■ Task item ■
Could you write out all of the data again, word for word?

---------- Exercise data

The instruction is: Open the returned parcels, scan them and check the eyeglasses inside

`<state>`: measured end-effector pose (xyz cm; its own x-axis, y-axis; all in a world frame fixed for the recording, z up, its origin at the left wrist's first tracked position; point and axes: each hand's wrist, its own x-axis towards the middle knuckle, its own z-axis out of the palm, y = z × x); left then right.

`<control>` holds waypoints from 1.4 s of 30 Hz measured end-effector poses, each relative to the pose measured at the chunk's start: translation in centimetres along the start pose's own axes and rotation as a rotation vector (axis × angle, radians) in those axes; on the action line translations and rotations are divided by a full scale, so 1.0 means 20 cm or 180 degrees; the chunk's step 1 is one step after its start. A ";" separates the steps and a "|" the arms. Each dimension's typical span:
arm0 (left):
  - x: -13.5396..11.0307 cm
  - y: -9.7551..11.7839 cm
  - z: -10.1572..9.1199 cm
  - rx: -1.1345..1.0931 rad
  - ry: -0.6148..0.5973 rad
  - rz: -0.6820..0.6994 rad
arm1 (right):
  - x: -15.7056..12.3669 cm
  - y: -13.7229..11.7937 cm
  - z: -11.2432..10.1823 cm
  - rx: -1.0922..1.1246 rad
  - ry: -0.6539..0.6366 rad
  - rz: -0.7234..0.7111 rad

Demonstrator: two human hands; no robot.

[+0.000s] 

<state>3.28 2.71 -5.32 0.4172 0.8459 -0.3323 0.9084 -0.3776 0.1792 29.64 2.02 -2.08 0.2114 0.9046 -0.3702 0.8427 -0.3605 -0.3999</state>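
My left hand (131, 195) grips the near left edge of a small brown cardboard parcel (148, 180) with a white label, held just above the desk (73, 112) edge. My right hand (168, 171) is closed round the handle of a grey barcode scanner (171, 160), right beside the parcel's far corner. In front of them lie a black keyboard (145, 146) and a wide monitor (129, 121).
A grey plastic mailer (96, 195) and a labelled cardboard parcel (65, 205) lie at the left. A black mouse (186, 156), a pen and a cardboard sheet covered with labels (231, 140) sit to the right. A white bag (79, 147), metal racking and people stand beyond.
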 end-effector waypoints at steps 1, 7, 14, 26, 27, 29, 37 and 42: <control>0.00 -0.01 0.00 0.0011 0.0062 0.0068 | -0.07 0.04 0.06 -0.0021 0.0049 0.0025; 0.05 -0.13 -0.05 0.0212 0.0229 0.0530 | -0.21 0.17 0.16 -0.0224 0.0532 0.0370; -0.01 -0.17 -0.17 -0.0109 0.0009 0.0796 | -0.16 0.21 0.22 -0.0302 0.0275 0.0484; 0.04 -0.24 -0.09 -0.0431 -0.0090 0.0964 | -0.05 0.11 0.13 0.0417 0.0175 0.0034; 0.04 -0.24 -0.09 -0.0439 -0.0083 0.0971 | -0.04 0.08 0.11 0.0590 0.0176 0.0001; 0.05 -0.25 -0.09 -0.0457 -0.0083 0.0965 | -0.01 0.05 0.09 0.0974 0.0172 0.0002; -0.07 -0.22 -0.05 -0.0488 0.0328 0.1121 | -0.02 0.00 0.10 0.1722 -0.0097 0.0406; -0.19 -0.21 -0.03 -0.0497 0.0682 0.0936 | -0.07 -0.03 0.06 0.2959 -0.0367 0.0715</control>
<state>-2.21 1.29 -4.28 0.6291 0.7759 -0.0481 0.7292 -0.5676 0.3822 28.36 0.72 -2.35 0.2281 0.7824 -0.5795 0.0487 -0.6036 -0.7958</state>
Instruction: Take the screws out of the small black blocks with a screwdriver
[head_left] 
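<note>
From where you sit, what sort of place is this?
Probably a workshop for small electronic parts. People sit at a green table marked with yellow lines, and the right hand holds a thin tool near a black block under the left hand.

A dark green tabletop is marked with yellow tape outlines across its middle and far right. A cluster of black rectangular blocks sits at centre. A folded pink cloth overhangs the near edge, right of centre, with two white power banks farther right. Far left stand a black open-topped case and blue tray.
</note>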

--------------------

■ Response below ■
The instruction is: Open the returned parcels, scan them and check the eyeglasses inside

`<state>`: measured end-effector pose (xyz cm; its own x-axis, y-axis; all in a world frame fixed for the recording, z up, its origin at the left wrist's first tracked position; point and axes: each hand's wrist, its own x-axis towards the middle knuckle, its own z-axis out of the palm, y = z × x); left then right.

`<control>` holds waypoints from 1.4 s of 30 Hz measured end-effector poses, each relative to the pose measured at the chunk's start: translation in centimetres along the start pose's own axes and rotation as a rotation vector (axis × angle, radians) in those axes; on the action line translations and rotations are divided by a full scale, so 1.0 means 20 cm or 180 degrees; the chunk's step 1 is one step after its start. A ";" separates the steps and a "|" the arms. Each dimension's typical span:
arm0 (left):
  - x: -13.5396..11.0307 cm
  - y: -9.7551..11.7839 cm
  - z: -10.1572..9.1199 cm
  - rx: -1.1345..1.0931 rad
  - ry: -0.6148..0.5973 rad
  - rz: -0.6820..0.6994 rad
arm1 (right):
  - x: -15.7056..12.3669 cm
  - y: -13.7229..11.7937 cm
  - z: -11.2432..10.1823 cm
  - rx: -1.0922..1.1246 rad
  - ry: -0.6539..0.6366 rad
  - rz: -0.7234..0.7111 rad

Demonstrator: two human hands; no robot.

[+0.000s] 

<state>3.28 2.71 -5.32 0.4172 0.8459 -0.3323 0.9084 -0.3776 0.1792 29.64 2.02 -2.08 0.2114 0.9046 -0.3702 0.8427 -0.3605 -0.3999</state>
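My left hand (131, 195) grips the near left edge of a small brown cardboard parcel (148, 180) with a white label, held just above the desk (73, 112) edge. My right hand (168, 171) is closed round the handle of a grey barcode scanner (171, 160), right beside the parcel's far corner. In front of them lie a black keyboard (145, 146) and a wide monitor (129, 121).
A grey plastic mailer (96, 195) and a labelled cardboard parcel (65, 205) lie at the left. A black mouse (186, 156), a pen and a cardboard sheet covered with labels (231, 140) sit to the right. A white bag (79, 147), metal racking and people stand beyond.
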 end-effector waypoints at steps 1, 7, 14, 26, 27, 29, 37 and 42: <control>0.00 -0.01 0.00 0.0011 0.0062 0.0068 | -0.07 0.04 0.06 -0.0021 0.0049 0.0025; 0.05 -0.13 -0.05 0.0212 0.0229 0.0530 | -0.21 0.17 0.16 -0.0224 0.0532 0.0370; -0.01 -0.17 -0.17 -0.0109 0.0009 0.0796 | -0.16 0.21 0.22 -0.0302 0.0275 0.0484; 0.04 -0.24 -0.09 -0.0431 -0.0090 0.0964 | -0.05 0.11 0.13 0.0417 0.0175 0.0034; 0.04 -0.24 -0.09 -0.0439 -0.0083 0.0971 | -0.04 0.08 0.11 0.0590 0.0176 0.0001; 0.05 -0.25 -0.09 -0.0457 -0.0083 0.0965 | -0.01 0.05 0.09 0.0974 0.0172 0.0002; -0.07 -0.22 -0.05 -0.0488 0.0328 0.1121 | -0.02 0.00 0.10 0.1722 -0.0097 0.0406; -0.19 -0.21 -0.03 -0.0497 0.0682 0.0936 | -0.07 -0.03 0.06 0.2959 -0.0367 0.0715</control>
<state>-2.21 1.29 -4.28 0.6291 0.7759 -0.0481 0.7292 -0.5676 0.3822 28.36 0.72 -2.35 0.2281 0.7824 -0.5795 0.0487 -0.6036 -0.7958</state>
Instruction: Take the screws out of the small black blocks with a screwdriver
[head_left] 
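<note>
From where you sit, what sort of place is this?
Probably a workshop for small electronic parts. People sit at a green table marked with yellow lines, and the right hand holds a thin tool near a black block under the left hand.

A dark green tabletop is marked with yellow tape outlines across its middle and far right. A cluster of black rectangular blocks sits at centre. A folded pink cloth overhangs the near edge, right of centre, with two white power banks farther right. Far left stand a black open-topped case and blue tray.
</note>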

For this exercise, nothing more is required.